- Task statement -
Which lines run from the start of the data below to the line containing "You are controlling"? Set them down exactly, with none added.
+--
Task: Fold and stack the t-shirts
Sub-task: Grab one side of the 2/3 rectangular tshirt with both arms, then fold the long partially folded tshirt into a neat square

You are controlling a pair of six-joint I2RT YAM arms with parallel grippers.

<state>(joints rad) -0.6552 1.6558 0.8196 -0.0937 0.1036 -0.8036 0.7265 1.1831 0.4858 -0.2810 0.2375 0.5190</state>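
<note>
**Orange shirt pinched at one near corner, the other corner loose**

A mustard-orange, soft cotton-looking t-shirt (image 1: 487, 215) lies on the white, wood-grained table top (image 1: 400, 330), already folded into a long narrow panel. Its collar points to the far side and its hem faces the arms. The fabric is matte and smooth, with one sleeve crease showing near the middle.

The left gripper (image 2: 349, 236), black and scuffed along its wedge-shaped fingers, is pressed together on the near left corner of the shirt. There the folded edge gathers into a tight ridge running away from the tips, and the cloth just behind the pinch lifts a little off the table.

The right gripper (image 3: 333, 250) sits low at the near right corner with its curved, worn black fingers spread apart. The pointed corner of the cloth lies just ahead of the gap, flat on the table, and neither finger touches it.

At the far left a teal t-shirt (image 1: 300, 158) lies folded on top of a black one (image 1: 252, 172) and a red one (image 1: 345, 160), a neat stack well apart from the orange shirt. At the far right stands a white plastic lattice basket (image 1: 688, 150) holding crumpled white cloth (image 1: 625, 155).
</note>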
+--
- Task output -
Task: Fold and stack the t-shirts
Sub-task: Grab one side of the 2/3 rectangular tshirt with both arms, then fold the long partially folded tshirt into a neat square

You are controlling a pair of six-joint I2RT YAM arms with parallel grippers.

The output is complete.